● **Your objective**
What lines of the data below hold the string "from"? Copy each one.

● **Dataset extract**
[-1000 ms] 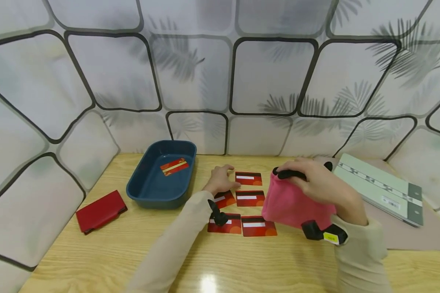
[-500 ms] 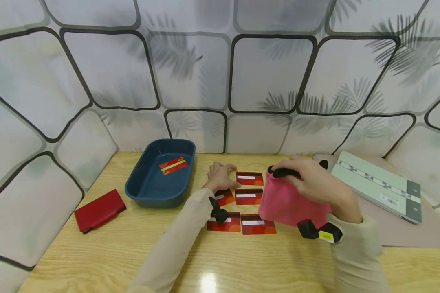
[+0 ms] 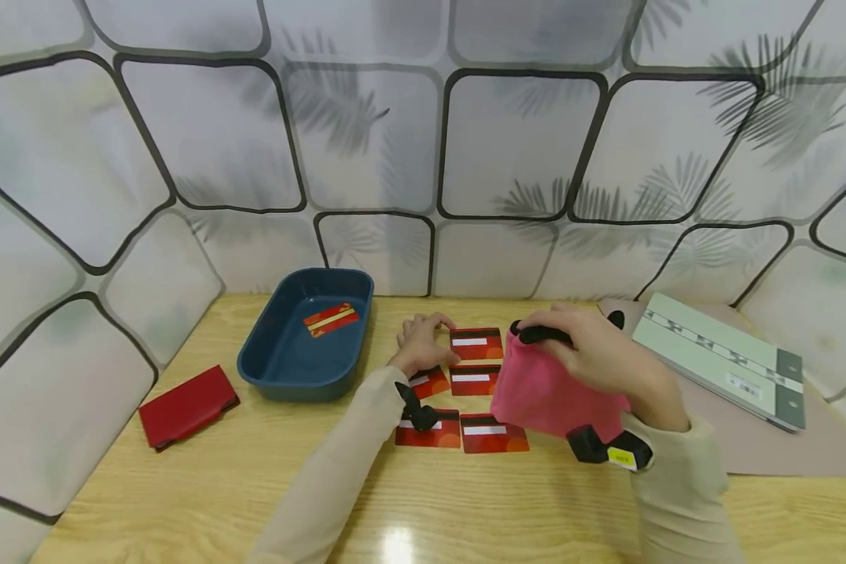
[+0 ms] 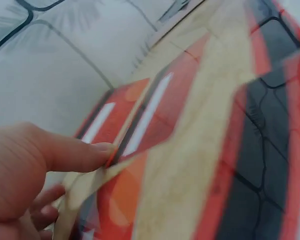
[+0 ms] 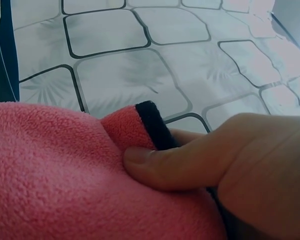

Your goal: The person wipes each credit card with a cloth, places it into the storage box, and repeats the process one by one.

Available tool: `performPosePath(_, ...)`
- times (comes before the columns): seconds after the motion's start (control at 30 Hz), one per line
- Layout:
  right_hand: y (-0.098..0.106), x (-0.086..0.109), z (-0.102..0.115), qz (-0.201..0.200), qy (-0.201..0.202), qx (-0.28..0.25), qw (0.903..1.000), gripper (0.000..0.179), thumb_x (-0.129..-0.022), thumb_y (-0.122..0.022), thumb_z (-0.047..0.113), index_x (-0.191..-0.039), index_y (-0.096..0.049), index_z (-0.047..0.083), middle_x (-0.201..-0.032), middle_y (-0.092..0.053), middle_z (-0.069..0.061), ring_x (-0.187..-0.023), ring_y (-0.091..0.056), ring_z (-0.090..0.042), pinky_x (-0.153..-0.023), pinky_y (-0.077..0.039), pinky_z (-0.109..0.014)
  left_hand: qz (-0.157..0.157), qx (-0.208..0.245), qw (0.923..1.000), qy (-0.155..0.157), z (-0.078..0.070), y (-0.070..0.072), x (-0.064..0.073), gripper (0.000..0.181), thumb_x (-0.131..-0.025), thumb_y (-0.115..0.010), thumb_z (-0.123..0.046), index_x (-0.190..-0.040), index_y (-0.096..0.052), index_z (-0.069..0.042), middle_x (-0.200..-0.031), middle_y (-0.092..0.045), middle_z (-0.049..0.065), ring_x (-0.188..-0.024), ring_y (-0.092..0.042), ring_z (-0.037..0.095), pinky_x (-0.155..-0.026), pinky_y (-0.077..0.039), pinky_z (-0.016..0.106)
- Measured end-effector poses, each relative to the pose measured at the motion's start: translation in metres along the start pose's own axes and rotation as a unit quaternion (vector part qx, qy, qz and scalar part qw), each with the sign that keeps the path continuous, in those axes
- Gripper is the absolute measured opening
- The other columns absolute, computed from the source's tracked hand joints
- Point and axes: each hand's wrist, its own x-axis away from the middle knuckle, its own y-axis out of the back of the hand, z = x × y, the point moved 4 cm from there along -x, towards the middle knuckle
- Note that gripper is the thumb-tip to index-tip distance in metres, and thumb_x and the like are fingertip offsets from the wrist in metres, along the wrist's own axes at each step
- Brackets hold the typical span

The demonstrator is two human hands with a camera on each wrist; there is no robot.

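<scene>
In the head view my left hand [image 3: 421, 345] reaches to the left end of a red bank card [image 3: 475, 343] on the table. Its thumb lies by that card's lower corner, one fingertip near the upper corner. The left wrist view shows the thumb [image 4: 75, 152] at the narrow gap between this card and a second card [image 4: 160, 105]. A tilted card [image 3: 432, 382] lies partly under the left hand. My right hand [image 3: 599, 352] grips the dark-edged top of a pink fleece cloth [image 3: 557, 399], held above the table right of the cards. The thumb presses the fleece [image 5: 65, 170] at its edge.
Two cards lie in the front row, left [image 3: 430, 435] and right [image 3: 495, 436]. A blue tray [image 3: 306, 392] holding one red-and-gold card [image 3: 331, 319] stands left. Further left lies a red wallet [image 3: 188, 407]. At right, a green notebook [image 3: 722, 360] rests on a brownish mat [image 3: 747, 454].
The view has shifted slightly. The pink cloth and right hand have moved a little left toward the cards. The left hand stays at the far card, which has barely shifted.
</scene>
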Motion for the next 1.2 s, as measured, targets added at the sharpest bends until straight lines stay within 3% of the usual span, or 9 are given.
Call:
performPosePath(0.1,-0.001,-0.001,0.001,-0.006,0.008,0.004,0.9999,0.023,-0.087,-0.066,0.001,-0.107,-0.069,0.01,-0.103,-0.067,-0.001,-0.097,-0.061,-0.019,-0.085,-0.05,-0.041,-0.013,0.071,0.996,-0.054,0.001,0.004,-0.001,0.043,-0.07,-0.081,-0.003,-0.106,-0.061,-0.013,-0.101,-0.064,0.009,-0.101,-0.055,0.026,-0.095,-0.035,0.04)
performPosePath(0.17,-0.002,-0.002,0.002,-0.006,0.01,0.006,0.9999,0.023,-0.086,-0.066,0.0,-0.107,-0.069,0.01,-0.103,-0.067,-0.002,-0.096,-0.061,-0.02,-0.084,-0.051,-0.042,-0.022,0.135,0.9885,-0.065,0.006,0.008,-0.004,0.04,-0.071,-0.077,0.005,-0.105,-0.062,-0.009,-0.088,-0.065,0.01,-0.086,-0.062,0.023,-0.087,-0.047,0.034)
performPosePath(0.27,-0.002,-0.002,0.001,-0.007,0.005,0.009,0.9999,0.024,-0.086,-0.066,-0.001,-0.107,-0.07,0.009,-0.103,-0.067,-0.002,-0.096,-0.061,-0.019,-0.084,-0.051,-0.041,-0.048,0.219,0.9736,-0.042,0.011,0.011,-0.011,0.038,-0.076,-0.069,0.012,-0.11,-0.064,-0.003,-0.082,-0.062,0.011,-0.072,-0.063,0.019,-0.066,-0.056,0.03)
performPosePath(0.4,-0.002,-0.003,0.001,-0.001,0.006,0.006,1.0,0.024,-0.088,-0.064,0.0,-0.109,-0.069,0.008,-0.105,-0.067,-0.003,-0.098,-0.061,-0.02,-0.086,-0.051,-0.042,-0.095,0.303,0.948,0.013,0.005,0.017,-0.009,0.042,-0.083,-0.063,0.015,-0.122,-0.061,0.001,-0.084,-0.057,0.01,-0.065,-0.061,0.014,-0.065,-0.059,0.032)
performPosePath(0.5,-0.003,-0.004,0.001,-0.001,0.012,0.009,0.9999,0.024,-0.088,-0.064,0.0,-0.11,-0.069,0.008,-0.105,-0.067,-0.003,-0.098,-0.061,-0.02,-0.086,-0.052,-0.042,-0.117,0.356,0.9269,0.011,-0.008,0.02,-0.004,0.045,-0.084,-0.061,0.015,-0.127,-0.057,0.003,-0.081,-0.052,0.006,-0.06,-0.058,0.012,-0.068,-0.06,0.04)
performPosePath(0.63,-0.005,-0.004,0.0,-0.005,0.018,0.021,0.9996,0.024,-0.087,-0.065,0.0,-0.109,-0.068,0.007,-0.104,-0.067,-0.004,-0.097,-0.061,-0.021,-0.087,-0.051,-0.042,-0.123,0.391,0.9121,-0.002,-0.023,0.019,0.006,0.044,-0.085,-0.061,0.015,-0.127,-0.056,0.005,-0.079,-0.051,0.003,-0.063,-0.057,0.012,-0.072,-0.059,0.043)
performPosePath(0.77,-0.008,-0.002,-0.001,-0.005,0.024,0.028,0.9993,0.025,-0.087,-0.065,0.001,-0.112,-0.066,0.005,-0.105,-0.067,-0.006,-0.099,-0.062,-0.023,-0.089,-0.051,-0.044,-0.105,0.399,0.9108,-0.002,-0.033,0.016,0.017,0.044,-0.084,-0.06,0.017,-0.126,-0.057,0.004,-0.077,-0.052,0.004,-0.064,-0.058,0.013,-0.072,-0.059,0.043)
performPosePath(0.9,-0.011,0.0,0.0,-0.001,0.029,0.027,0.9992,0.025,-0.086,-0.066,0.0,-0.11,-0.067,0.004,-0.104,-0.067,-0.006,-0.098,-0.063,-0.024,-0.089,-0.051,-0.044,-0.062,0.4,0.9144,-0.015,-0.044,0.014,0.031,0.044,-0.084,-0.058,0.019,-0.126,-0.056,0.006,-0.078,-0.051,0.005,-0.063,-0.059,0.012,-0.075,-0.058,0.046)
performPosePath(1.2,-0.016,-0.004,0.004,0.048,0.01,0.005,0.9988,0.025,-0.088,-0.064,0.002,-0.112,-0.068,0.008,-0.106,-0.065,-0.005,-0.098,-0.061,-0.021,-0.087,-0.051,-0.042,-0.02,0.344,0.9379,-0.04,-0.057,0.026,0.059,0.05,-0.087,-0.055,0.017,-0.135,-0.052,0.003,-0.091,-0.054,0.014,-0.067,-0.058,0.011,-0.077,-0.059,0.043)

● **Result below**
- The other columns absolute, computed from the source's tracked hand joints
- Point and axes: each hand's wrist, its own x-axis away from the middle knuckle, its own y-axis out of the back of the hand, z = x × y, the point moved 4 cm from there along -x, towards the middle knuckle
- Note that gripper is the thumb-tip to index-tip distance in metres, and thumb_x and the like are fingertip offsets from the wrist in metres, along the wrist's own axes at each step

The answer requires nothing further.